Sorry, but you get what you pay for and Dr Sydney Watson failed to pay the “two dollar” penalty (North by Northwest) for an upgrade.
As the principle at my Christians Brothers high school would say, “Suck it up and quit your bitching!!”
Yes, it should be “principal”, mea culpa!!
Thinking about it, most would of missed the error anyway.
Also, “could have” instead of “could of.” You did that twice. CBHS has failed you 🙁
As I said… Suck it UP!!!!
The problem is that she didn’t “get what she paid for”. She paid for a full seat, no matter that it’s small to begin with, and received maybe 1/2 of that. it’s not her fault, it’s the airlines fault for allowing people to spill over into her seat. As someone who has been there and crushed by a person that needed two seats, it’s not good. I was fortunate to finally be allowed to move, but I couldn’t have flown like that. I paid for a full seat and got about 1/4 of it.

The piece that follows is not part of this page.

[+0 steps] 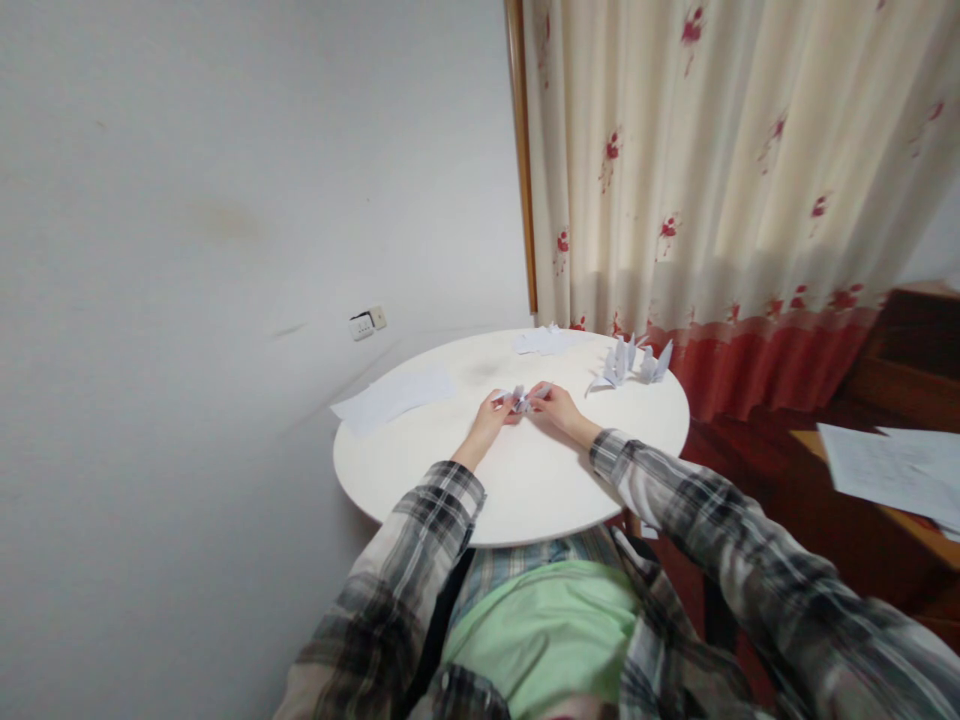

Everyone has the right to fly, but no one has the right to take up space they didn’t pay for when it infringes on your seat mate.
Stop “Karen” shaming!!!!!!!!
So, change your name…
Very similar issue happened on flight this week on Delta. Woman next to me was extremely large, was 50% into my seat and flight was full , so no other options. Was extremely uncomfortable flight (2 hours) flight and had back pain due to being crunched in.
I am not judging her that she chooses to be obese , but why should I and other passengers have to suffer as we paid the same fare , maybe more for our seat ? If you are that large that you cannot fit , you should be required to buy an additional seat
This is the bottom line and this is not fat-shaming. I feel your pain.
I don’t know what happens on AA, but there are times when obese people do buy that extra seat and then if the flight is full, the seat is taken back by the airlines. The airline doesn’t care about the comfort of passengers, especially in regular economy.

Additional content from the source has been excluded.